JUNE MCDOOM
June McDoom
(Temporary Residence, 2022)*

Una manciata di brani può risultare sufficiente a rivelare un profilo artistico al tempo stesso deciso e, a suo modo, disorientante. Si tratta di quello di June McDoom, giovane cantautrice al debutto, del cui mini album omonimo colpiscono l’intensità delle interpretazioni e la naturalezza delle commistioni di linguaggi musicali riscontrabile dalle cinque lunghe tracce che lo compongono.

Se non fosse per l’accento posto nella sua presentazione sulle origini giamaicane di June McDoom, probabilmente non verrebbe da pensare ad echi reggae nelle cadenze del brano d’apertura “Babe, You Light Me Up”, che invece si apre con pacati arpeggi acustici e si snoda attraverso ariose texture sintetiche.

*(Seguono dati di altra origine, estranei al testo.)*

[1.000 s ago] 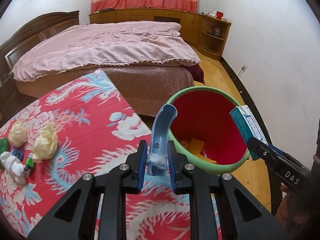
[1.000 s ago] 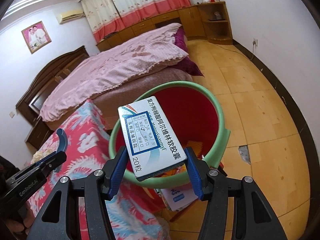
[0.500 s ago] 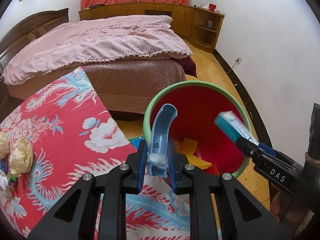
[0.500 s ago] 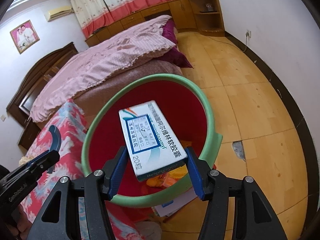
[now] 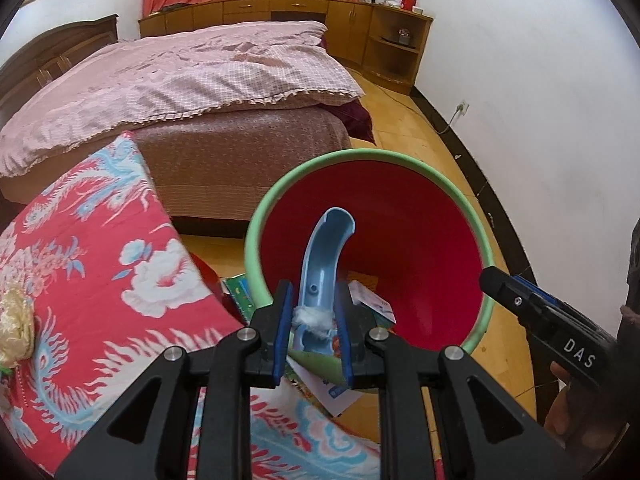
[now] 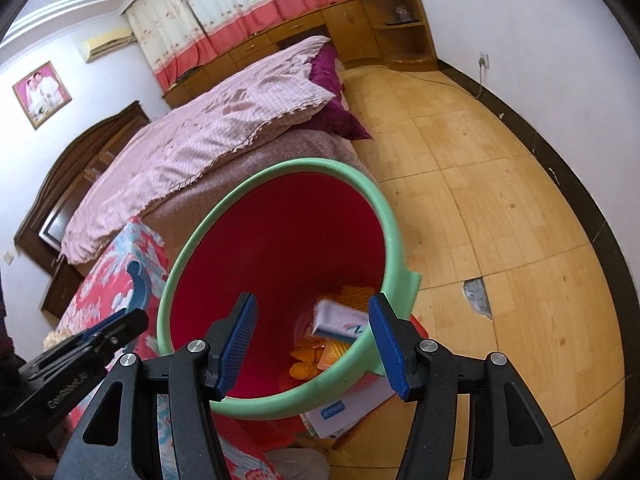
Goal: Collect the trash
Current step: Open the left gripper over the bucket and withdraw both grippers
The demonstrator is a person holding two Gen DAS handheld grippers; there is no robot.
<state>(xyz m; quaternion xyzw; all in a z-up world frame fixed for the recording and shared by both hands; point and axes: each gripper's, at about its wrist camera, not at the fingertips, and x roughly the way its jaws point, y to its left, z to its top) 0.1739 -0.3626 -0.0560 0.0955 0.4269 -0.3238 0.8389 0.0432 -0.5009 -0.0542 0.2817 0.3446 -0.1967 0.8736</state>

Il folk venato di psichedelia e le atmosfere oniriche create dai synth si rivelano ben presto essere la cifra espressiva della musicista della Florida, ricombinate nel corso del mini album in una serie commistioni spesso sorprendenti, che nell’ampiezza di arrangiamenti orchestrali e di interpretazioni di spiccato lirismo evocano suggestioni della maestosa espressività di una Natalie Mering.

I cinque brani che fungono da biglietto da visita di June McDoom ne mostrano dunque da subito una personalità spiccata e particolare, risultante da una combinazione stilistica impressa nella sua stessa biografia e formazione musicale, già matura e pronta a sbocciare.